Give again, word for word, each line below starting at the one that contains "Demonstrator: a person" and ending at the one that contains "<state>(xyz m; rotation".

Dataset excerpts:
=== Begin Enclosure ===

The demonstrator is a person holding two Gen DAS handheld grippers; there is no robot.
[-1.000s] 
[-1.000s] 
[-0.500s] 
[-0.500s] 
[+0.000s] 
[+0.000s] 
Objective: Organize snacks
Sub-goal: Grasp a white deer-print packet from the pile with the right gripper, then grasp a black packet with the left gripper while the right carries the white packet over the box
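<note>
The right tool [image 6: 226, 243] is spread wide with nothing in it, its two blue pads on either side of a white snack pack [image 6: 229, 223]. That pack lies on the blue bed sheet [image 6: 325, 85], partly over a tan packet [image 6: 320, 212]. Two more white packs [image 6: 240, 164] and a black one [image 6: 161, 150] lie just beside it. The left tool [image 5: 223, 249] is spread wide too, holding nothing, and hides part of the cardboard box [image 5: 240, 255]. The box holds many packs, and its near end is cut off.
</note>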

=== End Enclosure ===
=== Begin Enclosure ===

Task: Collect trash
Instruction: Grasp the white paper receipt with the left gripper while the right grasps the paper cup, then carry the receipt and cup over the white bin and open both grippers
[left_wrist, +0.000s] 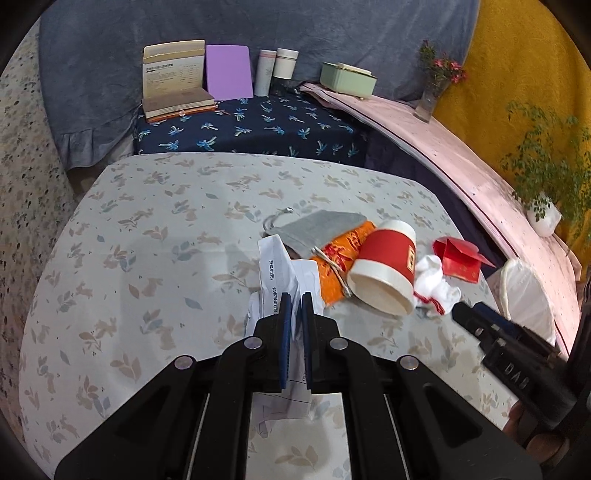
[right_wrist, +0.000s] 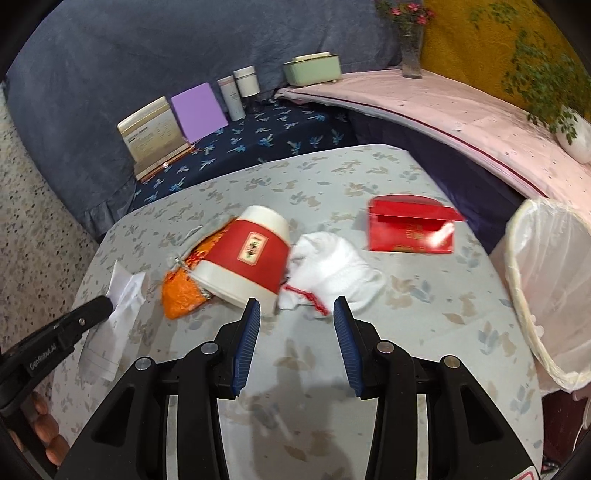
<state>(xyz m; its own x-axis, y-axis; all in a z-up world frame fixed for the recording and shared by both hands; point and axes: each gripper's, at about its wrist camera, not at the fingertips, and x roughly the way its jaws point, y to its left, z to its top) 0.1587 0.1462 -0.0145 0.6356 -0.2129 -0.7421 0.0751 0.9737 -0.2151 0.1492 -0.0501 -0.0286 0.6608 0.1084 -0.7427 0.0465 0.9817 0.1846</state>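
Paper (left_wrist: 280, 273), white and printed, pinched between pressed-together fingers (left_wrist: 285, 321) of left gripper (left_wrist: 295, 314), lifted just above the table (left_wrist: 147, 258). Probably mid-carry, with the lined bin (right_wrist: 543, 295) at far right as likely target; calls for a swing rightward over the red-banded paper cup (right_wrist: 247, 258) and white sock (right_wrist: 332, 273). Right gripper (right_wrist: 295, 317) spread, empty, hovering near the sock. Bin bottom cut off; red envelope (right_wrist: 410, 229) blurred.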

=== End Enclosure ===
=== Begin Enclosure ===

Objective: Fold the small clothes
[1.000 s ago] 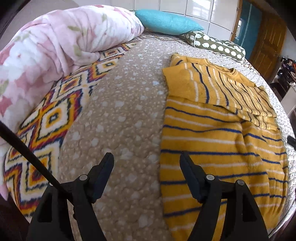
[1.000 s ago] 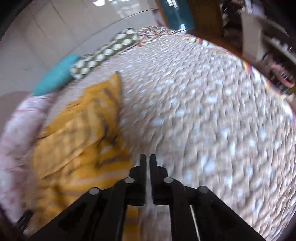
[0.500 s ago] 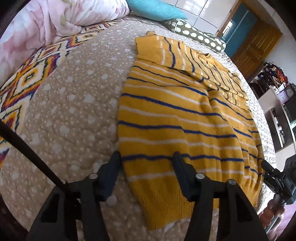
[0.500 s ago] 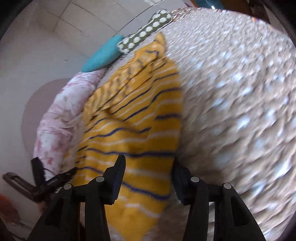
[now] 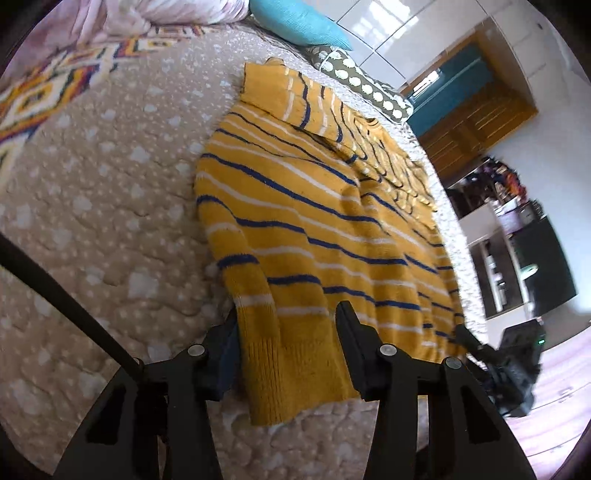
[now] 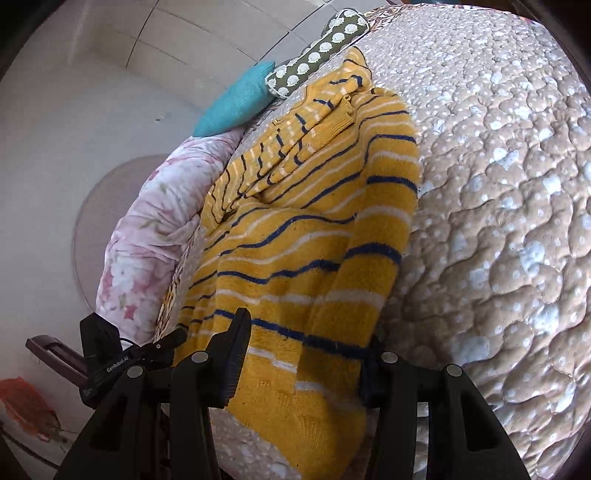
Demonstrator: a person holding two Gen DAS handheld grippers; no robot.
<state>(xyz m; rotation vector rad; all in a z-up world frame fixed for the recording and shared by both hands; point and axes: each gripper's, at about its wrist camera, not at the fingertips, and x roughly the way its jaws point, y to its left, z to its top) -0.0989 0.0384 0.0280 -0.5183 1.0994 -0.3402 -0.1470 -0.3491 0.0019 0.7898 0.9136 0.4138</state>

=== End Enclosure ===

| Written answer |
Demonstrator: a person holding two Gen DAS handheld grippers; no robot.
<state>(xyz m; rotation vector rad; all in a z-up world frame fixed for the recording and shared by both hands; point and axes: each gripper's, at about its wrist camera, not at the fingertips, and x roughly the way its jaws point, y to its left, z to its top) -0.0989 0.0384 0.0280 -0.5183 1.0994 -0.3402 -0.1470 -0.3491 0.0019 0.7898 0.9136 0.4138</state>

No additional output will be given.